◆ **What to produce**
Could you repeat the whole listing below exactly as it stands?

◆ **Given information**

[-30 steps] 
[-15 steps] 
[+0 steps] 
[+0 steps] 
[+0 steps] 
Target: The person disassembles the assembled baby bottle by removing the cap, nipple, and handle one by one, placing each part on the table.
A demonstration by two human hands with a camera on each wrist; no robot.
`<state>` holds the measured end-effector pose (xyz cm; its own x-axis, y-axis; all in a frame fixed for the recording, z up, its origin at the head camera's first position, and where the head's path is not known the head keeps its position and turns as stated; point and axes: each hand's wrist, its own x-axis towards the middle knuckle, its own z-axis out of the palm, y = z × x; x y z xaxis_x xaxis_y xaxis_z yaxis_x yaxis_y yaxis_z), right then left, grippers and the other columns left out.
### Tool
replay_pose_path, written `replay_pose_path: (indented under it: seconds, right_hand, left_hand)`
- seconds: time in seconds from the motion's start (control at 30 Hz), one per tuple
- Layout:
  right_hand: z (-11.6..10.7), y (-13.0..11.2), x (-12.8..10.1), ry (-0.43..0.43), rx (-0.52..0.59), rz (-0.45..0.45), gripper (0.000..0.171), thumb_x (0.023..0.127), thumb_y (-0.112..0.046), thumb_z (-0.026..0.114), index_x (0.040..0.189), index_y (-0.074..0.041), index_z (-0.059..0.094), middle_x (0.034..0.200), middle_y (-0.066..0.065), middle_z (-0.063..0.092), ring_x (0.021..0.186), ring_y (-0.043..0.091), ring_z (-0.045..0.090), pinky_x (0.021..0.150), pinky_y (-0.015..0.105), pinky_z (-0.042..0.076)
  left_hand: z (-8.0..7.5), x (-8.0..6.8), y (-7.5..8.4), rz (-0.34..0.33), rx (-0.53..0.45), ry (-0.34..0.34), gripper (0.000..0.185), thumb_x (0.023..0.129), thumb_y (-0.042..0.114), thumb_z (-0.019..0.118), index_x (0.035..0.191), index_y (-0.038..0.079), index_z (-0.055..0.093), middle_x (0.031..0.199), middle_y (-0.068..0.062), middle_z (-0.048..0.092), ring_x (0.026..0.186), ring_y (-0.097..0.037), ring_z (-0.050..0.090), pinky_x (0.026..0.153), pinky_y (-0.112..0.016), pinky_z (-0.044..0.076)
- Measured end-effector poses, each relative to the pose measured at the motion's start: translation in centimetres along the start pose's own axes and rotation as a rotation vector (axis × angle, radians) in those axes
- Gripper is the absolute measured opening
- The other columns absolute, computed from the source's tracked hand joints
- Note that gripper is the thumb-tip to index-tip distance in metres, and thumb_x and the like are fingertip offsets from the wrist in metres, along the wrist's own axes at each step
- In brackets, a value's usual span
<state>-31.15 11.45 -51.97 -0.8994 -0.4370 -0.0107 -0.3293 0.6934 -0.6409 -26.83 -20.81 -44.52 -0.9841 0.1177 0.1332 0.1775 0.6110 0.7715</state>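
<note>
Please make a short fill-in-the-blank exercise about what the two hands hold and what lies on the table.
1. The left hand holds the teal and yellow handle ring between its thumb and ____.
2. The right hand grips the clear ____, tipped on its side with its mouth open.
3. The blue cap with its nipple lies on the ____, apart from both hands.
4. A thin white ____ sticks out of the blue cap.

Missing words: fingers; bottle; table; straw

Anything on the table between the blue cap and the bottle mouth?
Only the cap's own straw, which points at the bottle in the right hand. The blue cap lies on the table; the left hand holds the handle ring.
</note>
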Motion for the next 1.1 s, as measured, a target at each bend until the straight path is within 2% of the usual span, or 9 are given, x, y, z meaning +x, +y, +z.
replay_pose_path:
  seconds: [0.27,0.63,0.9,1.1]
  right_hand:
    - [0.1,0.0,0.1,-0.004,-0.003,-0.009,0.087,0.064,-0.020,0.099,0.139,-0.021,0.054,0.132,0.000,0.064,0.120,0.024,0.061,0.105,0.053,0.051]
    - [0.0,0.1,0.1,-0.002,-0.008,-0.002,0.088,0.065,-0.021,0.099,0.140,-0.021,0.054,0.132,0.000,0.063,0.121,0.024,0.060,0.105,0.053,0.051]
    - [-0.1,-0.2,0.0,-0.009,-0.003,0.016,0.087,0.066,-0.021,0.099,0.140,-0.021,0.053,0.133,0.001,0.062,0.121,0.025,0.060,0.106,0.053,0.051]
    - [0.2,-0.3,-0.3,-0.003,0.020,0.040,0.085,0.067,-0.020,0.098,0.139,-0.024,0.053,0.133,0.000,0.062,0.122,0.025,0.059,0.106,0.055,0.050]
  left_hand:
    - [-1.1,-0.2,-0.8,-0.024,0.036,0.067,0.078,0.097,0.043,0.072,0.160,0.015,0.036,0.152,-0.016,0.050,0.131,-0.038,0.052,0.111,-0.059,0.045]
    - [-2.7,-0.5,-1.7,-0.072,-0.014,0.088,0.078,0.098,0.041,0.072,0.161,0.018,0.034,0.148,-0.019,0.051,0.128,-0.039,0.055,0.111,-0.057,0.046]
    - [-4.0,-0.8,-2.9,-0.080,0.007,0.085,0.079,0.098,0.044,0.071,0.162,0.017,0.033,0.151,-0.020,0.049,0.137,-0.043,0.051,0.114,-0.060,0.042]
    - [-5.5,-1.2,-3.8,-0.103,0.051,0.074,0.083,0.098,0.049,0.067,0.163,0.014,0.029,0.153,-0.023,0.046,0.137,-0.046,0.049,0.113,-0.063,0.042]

◆ **Output for this task**
[-30 steps] 
[-15 steps] 
[+0 steps] 
[+0 steps] 
[+0 steps] 
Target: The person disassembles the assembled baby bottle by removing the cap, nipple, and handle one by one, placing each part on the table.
A demonstration by two human hands with a camera on each wrist; no robot.
`<state>` holds the measured end-effector pose (xyz cm; its own x-axis, y-axis; all in a frame fixed for the recording, z up, its origin at the head camera's first position, and where the head's path is not known the head keeps its position and turns as stated; point and axes: each hand's wrist, its own x-axis towards the middle knuckle, its own z-axis out of the palm, y = z × x; x y z xaxis_x xaxis_y xaxis_z yaxis_x yaxis_y yaxis_z), right then left, grippers and the other columns left out.
### Tool
replay_pose_path, written `replay_pose_path: (indented under it: seconds, right_hand, left_hand)`
- seconds: time in seconds from the motion's start (control at 30 Hz), one per tuple
- Layout:
  right_hand: z (-11.6..10.7), y (-13.0..11.2), x (-12.8..10.1), ry (-0.43..0.43), rx (-0.52..0.59), rz (-0.45..0.45), gripper (0.000..0.171), thumb_x (0.023..0.127), thumb_y (-0.112..0.046), thumb_z (-0.026..0.114), index_x (0.040..0.189), index_y (-0.074..0.041), index_z (-0.059..0.094), middle_x (0.034..0.200), middle_y (-0.066..0.065), middle_z (-0.063..0.092), ring_x (0.021..0.186), ring_y (-0.043..0.091), ring_z (-0.045..0.090), pinky_x (0.021..0.150), pinky_y (-0.015..0.105), pinky_z (-0.042..0.076)
  left_hand: z (-8.0..7.5), x (-8.0..6.8), y (-7.5..8.4), rz (-0.34..0.33), rx (-0.53..0.45), ry (-0.34..0.34), gripper (0.000..0.185), thumb_x (0.023..0.129), thumb_y (-0.042..0.114), thumb_z (-0.019..0.118), index_x (0.035..0.191), index_y (-0.038..0.079), index_z (-0.055..0.093), middle_x (0.031..0.199), middle_y (-0.068..0.062), middle_z (-0.048..0.092), ring_x (0.026..0.186), ring_y (-0.097..0.037), ring_z (-0.050..0.090), pinky_x (0.026..0.153), pinky_y (-0.112..0.016), pinky_z (-0.044..0.076)
- Measured end-effector poses, each relative to the pose measured at the motion's start: translation in centimetres along the start pose's own axes and rotation as a rotation vector (axis × angle, radians) in those axes
- Gripper is the absolute measured opening
- The other columns absolute, computed from the source's tracked hand joints
- Note that gripper is the thumb-tip to index-tip distance in metres, and thumb_x and the like are fingertip offsets from the wrist in metres, along the wrist's own axes at each step
- In brackets, a value's usual span
<state>-31.15 11.45 -51.97 -0.8994 -0.4370 -0.0107 -0.3293 0.6934 -0.6409 -26.83 -20.81 -44.52 -0.9841 0.1177 0.1332 0.1775 0.6110 0.7715</state>
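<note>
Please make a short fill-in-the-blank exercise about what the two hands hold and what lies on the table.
1. The left hand holds the teal and yellow handle ring between its thumb and ____.
2. The right hand grips the clear ____, tipped on its side with its mouth open.
3. The blue cap with its nipple lies on the ____, apart from both hands.
4. A thin white ____ sticks out of the blue cap.

Missing words: fingers; bottle; table; straw

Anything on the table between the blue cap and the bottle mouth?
Only the cap's own straw, which points at the bottle in the right hand. The blue cap lies on the table; the left hand holds the handle ring.
</note>
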Motion for the next 1.1 s, as measured, a target at each bend until the straight path is within 2% of the usual span, or 9 are given, x, y, z meaning +x, +y, +z.
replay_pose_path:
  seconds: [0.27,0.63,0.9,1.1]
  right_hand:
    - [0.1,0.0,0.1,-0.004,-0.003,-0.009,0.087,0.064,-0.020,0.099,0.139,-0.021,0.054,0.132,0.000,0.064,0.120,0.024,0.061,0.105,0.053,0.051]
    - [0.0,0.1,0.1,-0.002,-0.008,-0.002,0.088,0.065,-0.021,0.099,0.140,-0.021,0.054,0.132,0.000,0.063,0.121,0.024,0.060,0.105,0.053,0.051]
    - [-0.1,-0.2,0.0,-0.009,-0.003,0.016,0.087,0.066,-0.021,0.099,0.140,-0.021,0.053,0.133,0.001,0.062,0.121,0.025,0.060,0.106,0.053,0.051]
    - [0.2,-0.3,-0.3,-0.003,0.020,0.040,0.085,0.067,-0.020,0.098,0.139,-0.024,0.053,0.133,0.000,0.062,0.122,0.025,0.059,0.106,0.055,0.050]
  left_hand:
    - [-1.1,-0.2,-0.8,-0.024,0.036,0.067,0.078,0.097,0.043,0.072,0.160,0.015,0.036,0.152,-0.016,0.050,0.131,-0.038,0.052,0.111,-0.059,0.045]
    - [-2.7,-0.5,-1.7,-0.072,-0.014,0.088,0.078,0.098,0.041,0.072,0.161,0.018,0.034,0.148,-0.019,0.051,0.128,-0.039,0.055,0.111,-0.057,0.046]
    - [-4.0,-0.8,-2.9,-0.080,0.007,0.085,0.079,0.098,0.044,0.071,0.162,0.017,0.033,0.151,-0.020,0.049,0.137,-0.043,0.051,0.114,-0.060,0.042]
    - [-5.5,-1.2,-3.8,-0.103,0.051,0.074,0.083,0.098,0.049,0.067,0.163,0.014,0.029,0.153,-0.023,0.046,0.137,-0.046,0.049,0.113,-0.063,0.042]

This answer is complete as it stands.